Frequently Asked Questions: Patents Basics
A patent is an exclusive right granted for an invention. In other words, a patent is an exclusive right to a product or a process that generally provides a new way of doing something, or offers a new technical solution to a problem. To get a patent, technical information about the invention must be disclosed to the public in a patent application.
A patent owner has the right to decide who may – or may not – use the patented invention for the period in which the invention is protected. In other words, patent protection means that the invention cannot be commercially made, used, distributed, imported, or sold by others without the patent owner’s consent.
Patents may be granted for inventions in any field of technology. An invention can be a product – such as a chemical compound, or a process, for example – or a process for producing a specific chemical compound. Many products in fact contain a number of inventions. For example, a laptop computer can involve hundreds of inventions, working together.
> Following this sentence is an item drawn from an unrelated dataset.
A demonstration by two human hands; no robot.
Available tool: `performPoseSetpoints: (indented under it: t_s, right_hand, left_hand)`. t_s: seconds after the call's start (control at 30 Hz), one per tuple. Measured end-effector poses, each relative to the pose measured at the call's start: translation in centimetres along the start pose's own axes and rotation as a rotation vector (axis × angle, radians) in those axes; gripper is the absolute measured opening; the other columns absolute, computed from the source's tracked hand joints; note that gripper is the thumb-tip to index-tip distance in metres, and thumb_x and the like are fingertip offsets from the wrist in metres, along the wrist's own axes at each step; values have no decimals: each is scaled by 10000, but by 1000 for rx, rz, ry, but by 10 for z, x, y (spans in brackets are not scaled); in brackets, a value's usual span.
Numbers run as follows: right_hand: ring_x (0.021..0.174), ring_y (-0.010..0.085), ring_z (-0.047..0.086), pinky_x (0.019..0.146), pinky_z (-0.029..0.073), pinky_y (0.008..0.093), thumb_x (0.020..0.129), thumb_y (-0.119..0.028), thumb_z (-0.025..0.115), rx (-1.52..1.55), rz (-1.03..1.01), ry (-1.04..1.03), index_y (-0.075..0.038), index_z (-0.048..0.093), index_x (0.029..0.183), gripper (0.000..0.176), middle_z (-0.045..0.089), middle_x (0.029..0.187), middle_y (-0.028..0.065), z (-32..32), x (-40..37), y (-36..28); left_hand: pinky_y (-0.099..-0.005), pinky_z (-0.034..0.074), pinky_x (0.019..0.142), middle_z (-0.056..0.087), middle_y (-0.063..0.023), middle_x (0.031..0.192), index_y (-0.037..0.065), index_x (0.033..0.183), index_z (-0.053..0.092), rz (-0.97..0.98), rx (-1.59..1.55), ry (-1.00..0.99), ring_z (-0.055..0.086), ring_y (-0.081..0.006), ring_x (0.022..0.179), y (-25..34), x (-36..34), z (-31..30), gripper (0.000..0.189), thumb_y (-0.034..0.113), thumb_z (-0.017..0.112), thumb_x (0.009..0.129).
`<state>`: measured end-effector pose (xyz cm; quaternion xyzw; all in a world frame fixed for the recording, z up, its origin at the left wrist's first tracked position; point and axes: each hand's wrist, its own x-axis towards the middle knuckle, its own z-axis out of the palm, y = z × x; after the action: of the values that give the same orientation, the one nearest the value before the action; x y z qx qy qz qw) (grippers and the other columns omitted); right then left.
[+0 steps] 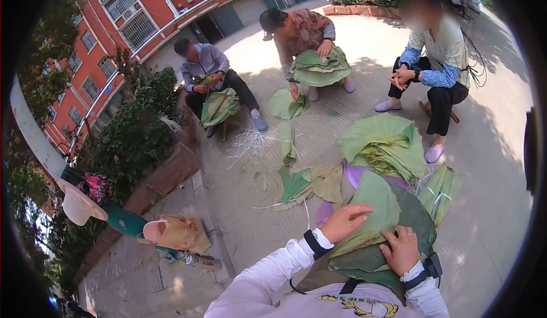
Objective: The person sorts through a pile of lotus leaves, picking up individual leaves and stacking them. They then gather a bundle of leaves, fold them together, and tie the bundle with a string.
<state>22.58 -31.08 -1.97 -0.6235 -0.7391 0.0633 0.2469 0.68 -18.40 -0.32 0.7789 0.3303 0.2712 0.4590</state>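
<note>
A pile of large dried lotus leaves lies across my lap, with a pale green folded leaf on top of darker green leaves. My left hand rests on the left side of the pale leaf, its fingers stretched out flat. At the pale leaf's lower right edge, my right hand presses on the pile with thumb and fingers apart. Just beyond my knees sits a big heap of lotus leaves. A tied leaf bundle lies to its right.
Loose leaves and white ties lie on the pavement, near a rolled bundle. Three people sit opposite; two handle leaves, and one has clasped hands. A paper bag and metal flask stand at left.
</note>
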Motion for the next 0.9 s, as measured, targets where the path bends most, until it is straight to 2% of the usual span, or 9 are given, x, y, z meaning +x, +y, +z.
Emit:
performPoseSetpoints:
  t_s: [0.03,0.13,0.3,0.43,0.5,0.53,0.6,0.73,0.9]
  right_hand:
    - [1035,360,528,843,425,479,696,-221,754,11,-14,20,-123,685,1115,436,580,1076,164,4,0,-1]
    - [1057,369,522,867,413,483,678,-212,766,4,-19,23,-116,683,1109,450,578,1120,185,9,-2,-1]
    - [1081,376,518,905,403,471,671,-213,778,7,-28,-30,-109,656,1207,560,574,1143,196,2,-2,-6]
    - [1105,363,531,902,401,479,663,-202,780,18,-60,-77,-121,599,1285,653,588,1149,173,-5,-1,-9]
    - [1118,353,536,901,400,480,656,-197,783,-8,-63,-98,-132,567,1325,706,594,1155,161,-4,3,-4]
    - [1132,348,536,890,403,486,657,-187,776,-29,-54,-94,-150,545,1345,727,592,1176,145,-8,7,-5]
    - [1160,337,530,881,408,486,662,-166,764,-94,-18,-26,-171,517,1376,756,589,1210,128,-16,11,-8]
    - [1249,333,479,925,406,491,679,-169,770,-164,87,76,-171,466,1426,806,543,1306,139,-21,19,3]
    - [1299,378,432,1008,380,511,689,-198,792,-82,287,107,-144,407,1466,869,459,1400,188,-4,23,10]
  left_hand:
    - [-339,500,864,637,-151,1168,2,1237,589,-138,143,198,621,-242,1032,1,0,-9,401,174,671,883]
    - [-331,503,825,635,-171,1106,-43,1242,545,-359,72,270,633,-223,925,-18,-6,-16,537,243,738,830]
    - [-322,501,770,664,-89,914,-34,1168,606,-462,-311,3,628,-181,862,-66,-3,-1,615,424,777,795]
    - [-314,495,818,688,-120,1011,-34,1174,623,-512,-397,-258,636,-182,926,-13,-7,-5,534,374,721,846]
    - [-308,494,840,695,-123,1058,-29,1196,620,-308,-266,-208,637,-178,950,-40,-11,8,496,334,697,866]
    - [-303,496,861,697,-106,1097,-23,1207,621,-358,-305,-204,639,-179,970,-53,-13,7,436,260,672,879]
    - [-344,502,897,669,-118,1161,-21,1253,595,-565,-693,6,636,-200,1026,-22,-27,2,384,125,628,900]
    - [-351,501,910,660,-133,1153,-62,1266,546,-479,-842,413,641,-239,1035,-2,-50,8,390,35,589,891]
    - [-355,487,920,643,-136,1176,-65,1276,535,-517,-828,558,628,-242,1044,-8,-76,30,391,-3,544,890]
Patent protection is granted for a limited period, generally 20 years from the filing date of the application.
The costs vary considerably from country to country (and even within a country). As the official fees vary widely from country to country, please contact the relevant national or regional patent office which will be able to give you details on the fee structure.
In some countries, patent protection may be extended beyond 20 years or a Supplementary Protection Certificate (SPC) may be issued in very specific cases. The extension aims to compensate for the time expended on the administrative approval procedure before products can be put on the market.
While it is certainly true that not all enterprises develop patentable inventions, it is a wrong to believe that patents only apply to complex physical or chemical processes and products or that they are only useful to large corporations.